#### EXERCISE:
Your response should contain only the lines running from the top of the data below through the line with "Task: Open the", both included. Pictures must be omitted.

#### SUPPLIED MATERIAL:

--- START ---

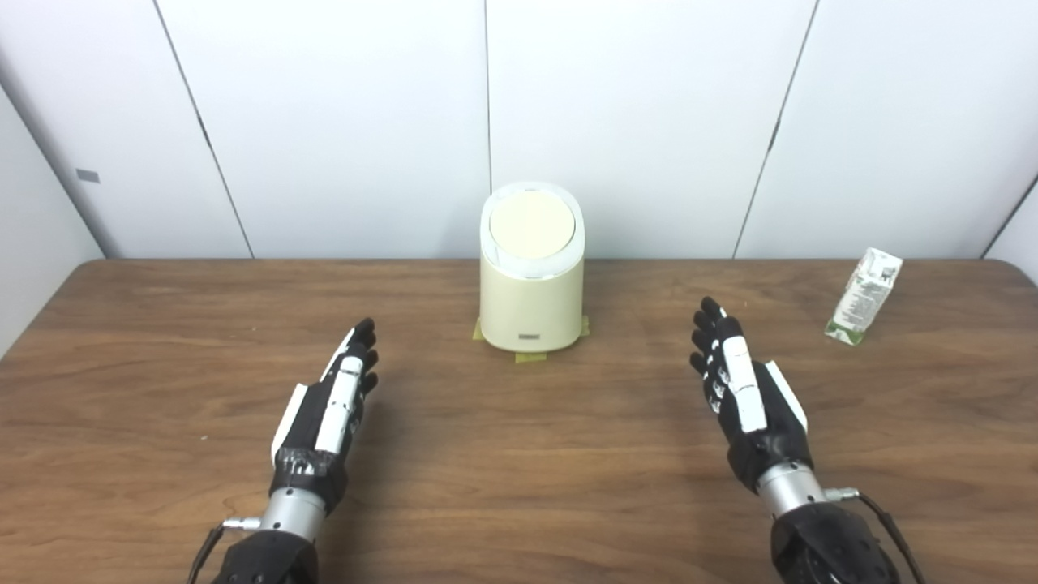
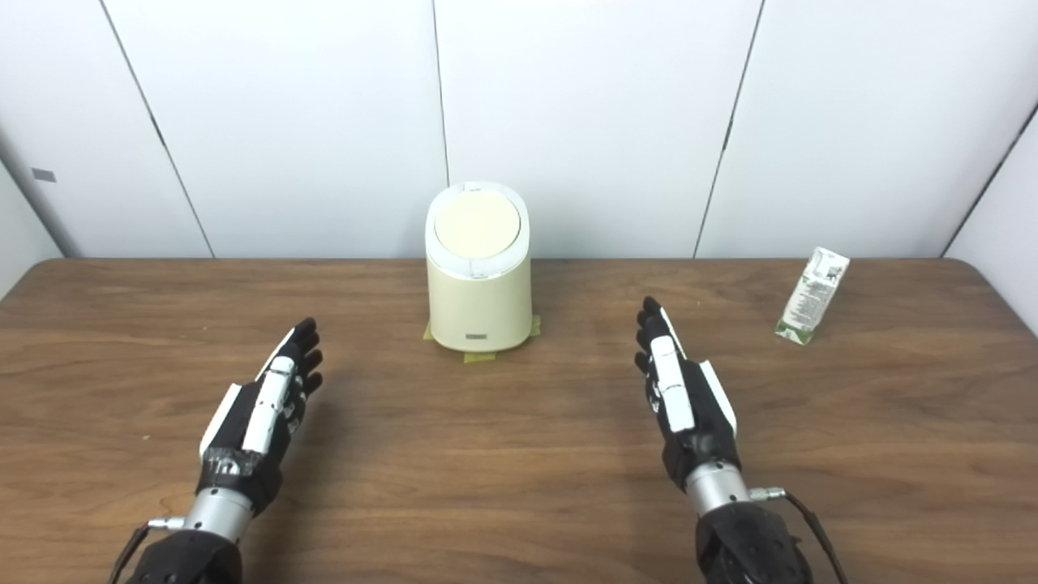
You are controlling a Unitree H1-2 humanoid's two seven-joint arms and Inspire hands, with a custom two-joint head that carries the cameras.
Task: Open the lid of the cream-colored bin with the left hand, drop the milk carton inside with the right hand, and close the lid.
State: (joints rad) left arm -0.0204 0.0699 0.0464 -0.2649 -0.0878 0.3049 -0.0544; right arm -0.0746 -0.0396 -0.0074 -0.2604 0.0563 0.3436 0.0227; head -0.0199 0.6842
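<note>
Cream-colored and round on top, the bin (image 1: 531,280) stands in the middle of the picture, at the far side of the brown wooden table (image 1: 519,454), and its lid (image 1: 531,224) is shut flat. I think no step has begun yet, because both of my hands are empty. My left robot hand (image 1: 328,410) is in the lower left of the picture, fingers straight and a little apart, holding nothing. My right robot hand (image 1: 746,393) is in the lower right, open the same way, holding nothing too. The bin sits between my two hands but farther up the picture, well apart from both. The milk carton (image 1: 864,296) leans a bit at the far right of the picture, up and to the right of my right robot hand, not touching it. I think the first job is the lid, so my left robot hand must reach up and toward the middle to get at the top of the bin. Then my right robot hand can go for the carton.
</note>
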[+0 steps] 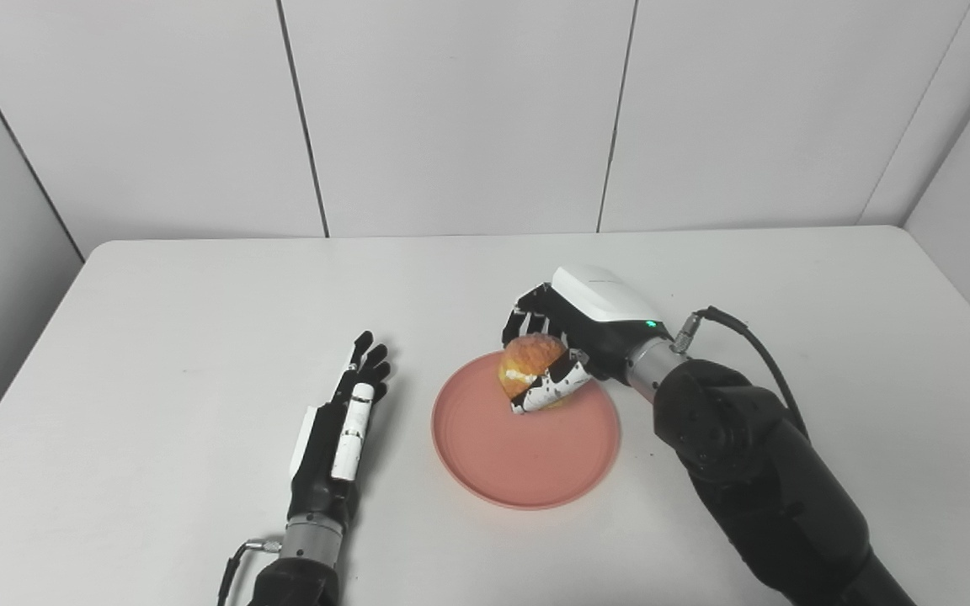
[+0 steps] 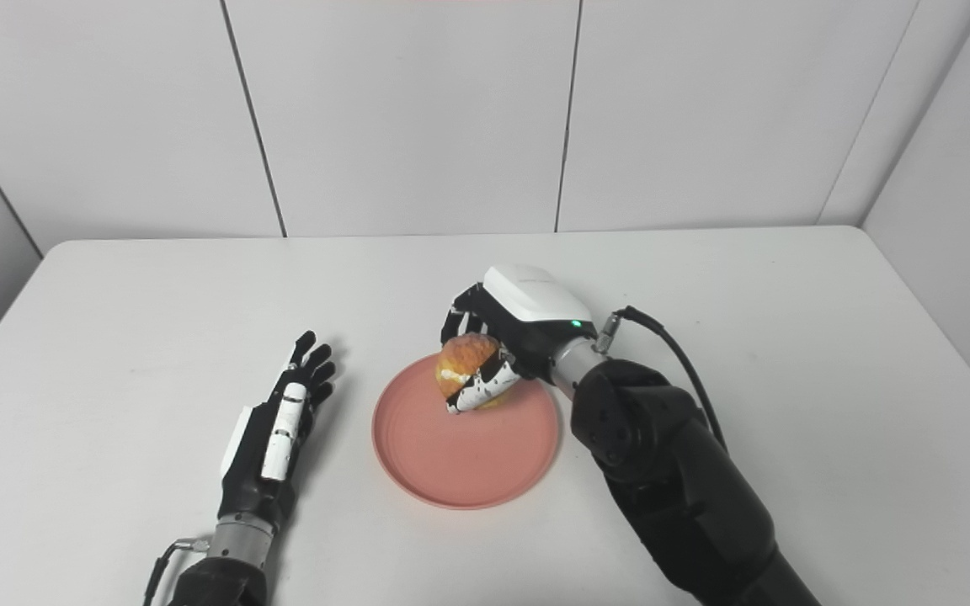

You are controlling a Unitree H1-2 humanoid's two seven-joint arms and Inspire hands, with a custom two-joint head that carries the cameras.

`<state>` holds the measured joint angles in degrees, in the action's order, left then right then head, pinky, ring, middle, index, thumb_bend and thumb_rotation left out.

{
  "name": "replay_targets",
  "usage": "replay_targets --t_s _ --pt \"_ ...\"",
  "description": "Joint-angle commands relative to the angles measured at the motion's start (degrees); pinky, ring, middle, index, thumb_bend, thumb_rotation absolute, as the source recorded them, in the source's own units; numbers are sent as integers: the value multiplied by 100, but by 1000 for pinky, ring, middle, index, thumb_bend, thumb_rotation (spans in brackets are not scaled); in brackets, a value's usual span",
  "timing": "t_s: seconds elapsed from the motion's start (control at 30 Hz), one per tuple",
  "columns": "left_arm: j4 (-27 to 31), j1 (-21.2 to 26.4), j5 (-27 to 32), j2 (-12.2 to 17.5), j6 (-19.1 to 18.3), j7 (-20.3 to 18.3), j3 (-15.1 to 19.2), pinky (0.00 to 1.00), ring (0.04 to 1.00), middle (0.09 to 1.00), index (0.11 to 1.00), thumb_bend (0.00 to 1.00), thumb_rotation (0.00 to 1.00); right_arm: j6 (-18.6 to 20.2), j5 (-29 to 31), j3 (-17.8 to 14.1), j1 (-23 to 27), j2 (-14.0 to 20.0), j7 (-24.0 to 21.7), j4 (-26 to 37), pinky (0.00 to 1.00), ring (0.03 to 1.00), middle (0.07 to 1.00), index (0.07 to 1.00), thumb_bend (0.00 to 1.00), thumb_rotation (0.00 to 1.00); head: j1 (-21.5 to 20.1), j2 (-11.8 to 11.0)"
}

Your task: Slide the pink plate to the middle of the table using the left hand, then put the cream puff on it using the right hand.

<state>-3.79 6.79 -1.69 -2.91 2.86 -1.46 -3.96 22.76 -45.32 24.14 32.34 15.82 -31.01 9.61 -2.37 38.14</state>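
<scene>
Golden cream puff (image 1: 527, 360) gripped in right hand (image 1: 573, 332) fingers over round pink plate (image 1: 527, 459); left hand (image 1: 342, 421) lies open, empty, beside it.

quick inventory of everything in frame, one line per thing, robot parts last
pink plate: 1, pink, near the middle of the table, right of the left hand
cream puff: 1, golden brown with pale filling, over the plate's far edge, held by the right hand
table: 1, white, fills the lower view
wall panels: white with dark seams, behind the table
left hand: 1, black and white, open, fingers apart, left of the plate
right hand: 1, black and white, shut on the cream puff
</scene>
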Motion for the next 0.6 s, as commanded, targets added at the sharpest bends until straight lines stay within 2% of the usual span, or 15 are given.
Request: replay_targets --t_s 0.0,0.17,0.57 --pt "-130 -216 -84 -131 -118 17 -128 934 938 946 943 438 1000 -296 35 -12 165 -28 217 51 320 388 432 531 518 0 90 24" --pt "-22 -225 -161 -194 -202 89 -196 931 938 947 941 426 1000 -358 69 14 41 -104 310 -115 320 387 431 536 517 0 235 95" --pt "52 -219 -295 -249 -316 206 -237 924 937 943 939 431 1000 -451 140 116 -24 -166 603 -683 314 391 435 541 515 0 289 169"
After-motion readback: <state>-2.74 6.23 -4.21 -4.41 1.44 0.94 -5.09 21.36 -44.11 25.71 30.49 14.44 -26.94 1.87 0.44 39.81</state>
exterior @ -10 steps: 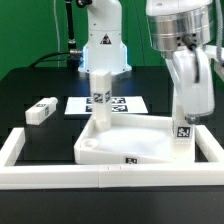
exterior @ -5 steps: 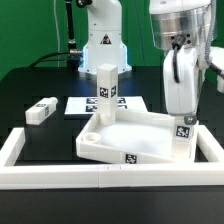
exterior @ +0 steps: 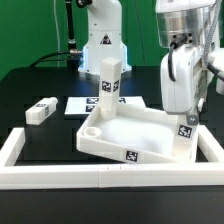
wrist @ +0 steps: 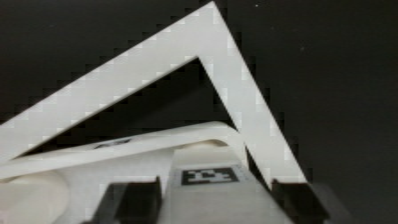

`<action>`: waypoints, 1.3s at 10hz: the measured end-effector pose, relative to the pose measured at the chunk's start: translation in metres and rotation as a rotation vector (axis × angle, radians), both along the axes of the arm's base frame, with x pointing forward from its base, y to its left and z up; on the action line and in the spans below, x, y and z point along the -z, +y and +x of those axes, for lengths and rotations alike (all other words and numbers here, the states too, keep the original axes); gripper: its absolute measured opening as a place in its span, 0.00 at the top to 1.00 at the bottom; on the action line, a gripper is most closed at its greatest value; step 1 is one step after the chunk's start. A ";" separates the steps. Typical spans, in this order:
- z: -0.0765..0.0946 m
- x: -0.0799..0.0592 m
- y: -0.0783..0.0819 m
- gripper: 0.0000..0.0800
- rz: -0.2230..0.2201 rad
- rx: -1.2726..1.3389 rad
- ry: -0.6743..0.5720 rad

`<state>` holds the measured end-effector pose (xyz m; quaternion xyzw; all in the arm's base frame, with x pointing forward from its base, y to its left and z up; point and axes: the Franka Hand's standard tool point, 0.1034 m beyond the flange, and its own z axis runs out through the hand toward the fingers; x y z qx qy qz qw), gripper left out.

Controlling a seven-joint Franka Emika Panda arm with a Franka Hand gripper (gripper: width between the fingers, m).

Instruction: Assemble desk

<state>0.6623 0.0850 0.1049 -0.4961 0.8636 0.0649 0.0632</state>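
- Nearest the exterior view's camera runs the white fence bar (exterior: pixel 105 177); the tabletop (exterior: pixel 135 135) sits just behind it, skewed to it, tray side up, with a round socket showing at its near corner on the exterior view's left.
- The gripper (exterior: pixel 186 112) is down at the tabletop's corner on the exterior view's right. Its jaws stand partly closed, and they seem to pinch the raised edge by the tag there, though the arm hides the contact.
- The step in hand looks like turning or sliding the tabletop into place. To do it well, keep the grip low on the wall, move slowly so the tray pivots flat without lifting, and stop before it strikes the fence.
- 1 leg (exterior: pixel 110 89) stands upright at the tabletop's far corner; any jerk could topple it if it is not yet seated.
- A loose leg (exterior: pixel 41 110) lies well apart on the black table (exterior: pixel 25 85), on the exterior view's left; the marker board (exterior: pixel 82 104) lies beyond the tabletop.
- The wrist view alone shows both fingers (wrist: pixel 125 203) flanking a tagged part of the tabletop (wrist: pixel 107 163), and the fence's corner (wrist: pixel 214 40) beyond.
- Only the exterior view shows the legs and the tabletop's overall angle.
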 end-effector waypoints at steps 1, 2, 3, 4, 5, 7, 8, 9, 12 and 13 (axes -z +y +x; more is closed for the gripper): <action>-0.001 0.000 0.001 0.63 0.000 -0.022 -0.002; 0.000 0.001 0.001 0.35 -0.001 -0.021 -0.003; 0.000 0.001 0.001 0.35 -0.001 -0.025 -0.003; 0.000 -0.001 0.000 0.22 -0.001 -0.044 -0.009; 0.000 -0.009 -0.003 0.22 0.003 -0.123 -0.033; -0.008 -0.032 -0.014 0.19 0.010 -0.191 -0.063; -0.010 -0.039 -0.017 0.19 0.011 -0.197 -0.072; -0.010 -0.035 -0.016 0.19 0.010 -0.199 -0.067; -0.011 -0.033 -0.016 0.19 0.009 -0.200 -0.064; -0.011 -0.033 -0.018 0.19 0.003 -0.214 -0.075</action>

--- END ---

#### ANSWER:
You are controlling a Unitree H1-2 humanoid's two seven-joint arms and Inspire hands, with a custom two-joint head that carries the cameras.
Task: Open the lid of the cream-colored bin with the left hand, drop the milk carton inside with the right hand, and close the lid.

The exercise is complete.